* [What you are asked to do]
Each time a line of the listing holds "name", copy that line.

* [Material provided]
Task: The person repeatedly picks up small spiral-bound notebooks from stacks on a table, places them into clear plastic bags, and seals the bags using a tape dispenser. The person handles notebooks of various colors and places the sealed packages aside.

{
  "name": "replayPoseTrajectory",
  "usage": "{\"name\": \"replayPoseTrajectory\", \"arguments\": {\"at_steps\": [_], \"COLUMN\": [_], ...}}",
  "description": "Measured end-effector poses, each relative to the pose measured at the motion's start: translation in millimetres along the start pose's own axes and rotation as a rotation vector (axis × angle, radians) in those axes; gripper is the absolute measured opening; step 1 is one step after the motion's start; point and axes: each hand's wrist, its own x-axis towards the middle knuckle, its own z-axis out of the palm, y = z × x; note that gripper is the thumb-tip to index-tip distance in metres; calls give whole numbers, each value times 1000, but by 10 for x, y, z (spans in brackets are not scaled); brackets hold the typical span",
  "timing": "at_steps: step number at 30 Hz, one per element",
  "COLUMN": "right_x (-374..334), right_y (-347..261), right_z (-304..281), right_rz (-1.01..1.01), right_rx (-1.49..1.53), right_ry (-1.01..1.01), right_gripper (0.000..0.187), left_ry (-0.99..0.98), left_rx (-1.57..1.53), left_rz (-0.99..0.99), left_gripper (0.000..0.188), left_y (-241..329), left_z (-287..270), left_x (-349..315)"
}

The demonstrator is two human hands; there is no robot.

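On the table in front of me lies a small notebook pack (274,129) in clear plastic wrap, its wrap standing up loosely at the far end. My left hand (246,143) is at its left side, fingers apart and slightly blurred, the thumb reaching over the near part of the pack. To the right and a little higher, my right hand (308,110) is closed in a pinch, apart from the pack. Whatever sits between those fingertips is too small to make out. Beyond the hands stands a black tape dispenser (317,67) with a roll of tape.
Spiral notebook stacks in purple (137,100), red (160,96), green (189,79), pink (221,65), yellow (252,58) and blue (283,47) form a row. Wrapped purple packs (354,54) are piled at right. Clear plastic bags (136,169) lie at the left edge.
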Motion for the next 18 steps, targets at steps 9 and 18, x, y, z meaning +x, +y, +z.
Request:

* [Output for this exercise]
  "name": "replayPoseTrajectory",
  "usage": "{\"name\": \"replayPoseTrajectory\", \"arguments\": {\"at_steps\": [_], \"COLUMN\": [_], ...}}",

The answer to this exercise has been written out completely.